THE TASK:
Your task is to give the listing below back word for word, pictures excluded.

==================================================

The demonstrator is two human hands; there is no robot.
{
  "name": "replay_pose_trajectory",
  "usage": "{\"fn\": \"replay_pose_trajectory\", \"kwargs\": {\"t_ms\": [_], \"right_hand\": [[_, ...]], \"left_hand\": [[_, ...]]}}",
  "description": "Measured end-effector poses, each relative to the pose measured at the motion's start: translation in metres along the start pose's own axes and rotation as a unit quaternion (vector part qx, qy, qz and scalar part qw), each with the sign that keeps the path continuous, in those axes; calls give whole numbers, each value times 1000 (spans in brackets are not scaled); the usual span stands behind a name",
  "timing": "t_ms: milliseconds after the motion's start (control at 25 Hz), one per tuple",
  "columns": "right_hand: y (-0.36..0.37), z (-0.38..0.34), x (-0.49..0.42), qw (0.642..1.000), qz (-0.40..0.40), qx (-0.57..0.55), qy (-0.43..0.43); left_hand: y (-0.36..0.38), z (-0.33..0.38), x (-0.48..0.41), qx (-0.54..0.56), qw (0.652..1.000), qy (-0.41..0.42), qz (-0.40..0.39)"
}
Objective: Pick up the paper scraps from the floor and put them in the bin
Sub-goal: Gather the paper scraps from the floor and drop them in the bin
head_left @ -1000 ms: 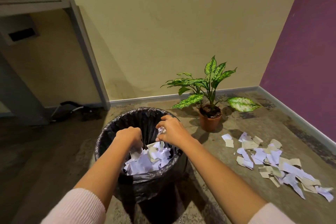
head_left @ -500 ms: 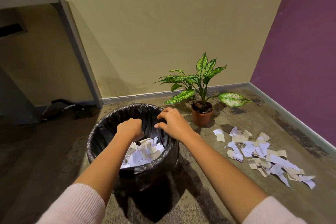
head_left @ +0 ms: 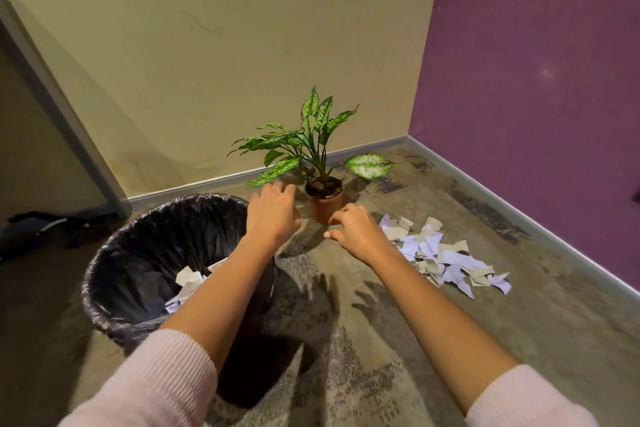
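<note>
A round bin (head_left: 114,308) lined with a black bag stands on the floor at the left, with white and beige paper scraps (head_left: 188,282) lying inside it. A pile of torn white and beige paper scraps (head_left: 446,258) lies on the floor at the right. My left hand (head_left: 273,215) hovers just past the bin's right rim, empty, fingers apart. My right hand (head_left: 356,230) is above the floor beside the left edge of the pile, fingers spread and holding nothing.
A potted plant (head_left: 323,199) in a terracotta pot stands just behind my hands. The purple wall (head_left: 536,80) and its skirting bound the floor on the right. A grey desk leg (head_left: 62,114) and dark cables (head_left: 41,229) are at the left.
Both hands have left the bin's opening and moved right, toward the pile on the floor. They have let go of the scraps, which now lie in the bin.
</note>
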State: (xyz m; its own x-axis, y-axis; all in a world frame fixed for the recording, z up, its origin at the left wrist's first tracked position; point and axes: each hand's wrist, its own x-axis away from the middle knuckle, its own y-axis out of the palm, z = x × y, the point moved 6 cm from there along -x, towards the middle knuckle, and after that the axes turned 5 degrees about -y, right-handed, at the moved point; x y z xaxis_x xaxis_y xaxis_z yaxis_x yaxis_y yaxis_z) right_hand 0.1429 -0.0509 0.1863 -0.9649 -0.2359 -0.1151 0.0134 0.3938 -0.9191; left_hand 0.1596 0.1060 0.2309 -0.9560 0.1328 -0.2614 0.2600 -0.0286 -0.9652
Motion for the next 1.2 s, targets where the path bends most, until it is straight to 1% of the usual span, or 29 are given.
{"fn": "replay_pose_trajectory", "kwargs": {"t_ms": [120,320,480,720,800,920,1000,1080,1200], "right_hand": [[-3,47,28,999,-9,9,45],[-1,127,88,992,-5,-11,130],[7,182,137,982,-12,-1,187],[31,247,195,963,-21,-35,266],[44,263,214,954,-35,-49,292],[69,284,240,942,-60,-40,327],[84,293,254,933,-64,-65,348],[97,296,262,927,-80,-78,357],[106,295,266,928,-91,-51,357]], "left_hand": [[23,51,6,27,999,40,-16],[80,122,35,52,991,88,-85],[126,163,65,62,980,106,-158],[180,220,109,79,960,153,-220],[193,234,120,83,954,166,-237],[210,248,134,84,945,179,-260],[219,252,143,79,941,182,-274],[225,252,148,70,939,183,-281],[231,246,152,72,940,176,-284]]}}
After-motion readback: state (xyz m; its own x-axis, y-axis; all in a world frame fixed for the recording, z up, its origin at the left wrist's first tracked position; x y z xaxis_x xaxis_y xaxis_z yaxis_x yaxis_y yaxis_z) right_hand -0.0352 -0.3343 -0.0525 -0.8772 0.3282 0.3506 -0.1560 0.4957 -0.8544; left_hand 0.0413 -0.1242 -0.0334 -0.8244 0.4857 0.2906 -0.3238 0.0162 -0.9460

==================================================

ANSWER BOX:
The demonstrator is two human hands; there is no robot.
{
  "name": "replay_pose_trajectory",
  "usage": "{\"fn\": \"replay_pose_trajectory\", \"kwargs\": {\"t_ms\": [_], \"right_hand\": [[_, ...]], \"left_hand\": [[_, ...]]}}",
  "description": "Measured end-effector poses, each relative to the pose measured at the motion's start: translation in metres along the start pose's own axes and rotation as a unit quaternion (vector part qx, qy, qz and scalar part qw), each with the sign that keeps the path continuous, in those axes; calls give whole numbers, each value times 1000 (spans in brackets are not scaled); the usual span stands behind a name",
  "timing": "t_ms: milliseconds after the motion's start (control at 25 Hz), one per tuple",
  "columns": "right_hand: y (-0.36..0.37), z (-0.38..0.34), x (-0.49..0.42), qw (0.642..1.000), qz (-0.40..0.40), qx (-0.57..0.55), qy (-0.43..0.43); left_hand: y (-0.36..0.38), z (-0.33..0.38), x (-0.48..0.41), qx (-0.54..0.56), qw (0.652..1.000), qy (-0.41..0.42), qz (-0.40..0.39)"
}
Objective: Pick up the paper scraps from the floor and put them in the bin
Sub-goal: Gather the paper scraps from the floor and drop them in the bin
head_left @ -1000 ms: 
head_left @ -500 ms: 
head_left @ +0 ms: 
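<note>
A round bin (head_left: 114,308) lined with a black bag stands on the floor at the left, with white and beige paper scraps (head_left: 188,282) lying inside it. A pile of torn white and beige paper scraps (head_left: 446,258) lies on the floor at the right. My left hand (head_left: 273,215) hovers just past the bin's right rim, empty, fingers apart. My right hand (head_left: 356,230) is above the floor beside the left edge of the pile, fingers spread and holding nothing.
A potted plant (head_left: 323,199) in a terracotta pot stands just behind my hands. The purple wall (head_left: 536,80) and its skirting bound the floor on the right. A grey desk leg (head_left: 62,114) and dark cables (head_left: 41,229) are at the left.
Both hands have left the bin's opening and moved right, toward the pile on the floor. They have let go of the scraps, which now lie in the bin.
</note>
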State: (xyz m; its own x-axis, y-axis; all in a world frame fixed for the recording, z up, its origin at the left wrist's first tracked position; point and axes: each hand's wrist, its own x-axis away from the middle knuckle, its own y-axis out of the palm, z = x × y, the point moved 6 cm from there along -x, towards the middle knuckle, and after that the axes turned 5 degrees about -y, right-handed, at the moved point; x y z xaxis_x xaxis_y xaxis_z yaxis_x yaxis_y yaxis_z) right_hand 0.1429 -0.0509 0.1863 -0.9649 -0.2359 -0.1151 0.0134 0.3938 -0.9191; left_hand 0.1596 0.1060 0.2309 -0.9560 0.1328 -0.2614 0.2600 -0.0286 -0.9652
Motion for the next 1.2 s, targets where the path bends most, until it is straight to 1% of the usual span, or 29 are given.
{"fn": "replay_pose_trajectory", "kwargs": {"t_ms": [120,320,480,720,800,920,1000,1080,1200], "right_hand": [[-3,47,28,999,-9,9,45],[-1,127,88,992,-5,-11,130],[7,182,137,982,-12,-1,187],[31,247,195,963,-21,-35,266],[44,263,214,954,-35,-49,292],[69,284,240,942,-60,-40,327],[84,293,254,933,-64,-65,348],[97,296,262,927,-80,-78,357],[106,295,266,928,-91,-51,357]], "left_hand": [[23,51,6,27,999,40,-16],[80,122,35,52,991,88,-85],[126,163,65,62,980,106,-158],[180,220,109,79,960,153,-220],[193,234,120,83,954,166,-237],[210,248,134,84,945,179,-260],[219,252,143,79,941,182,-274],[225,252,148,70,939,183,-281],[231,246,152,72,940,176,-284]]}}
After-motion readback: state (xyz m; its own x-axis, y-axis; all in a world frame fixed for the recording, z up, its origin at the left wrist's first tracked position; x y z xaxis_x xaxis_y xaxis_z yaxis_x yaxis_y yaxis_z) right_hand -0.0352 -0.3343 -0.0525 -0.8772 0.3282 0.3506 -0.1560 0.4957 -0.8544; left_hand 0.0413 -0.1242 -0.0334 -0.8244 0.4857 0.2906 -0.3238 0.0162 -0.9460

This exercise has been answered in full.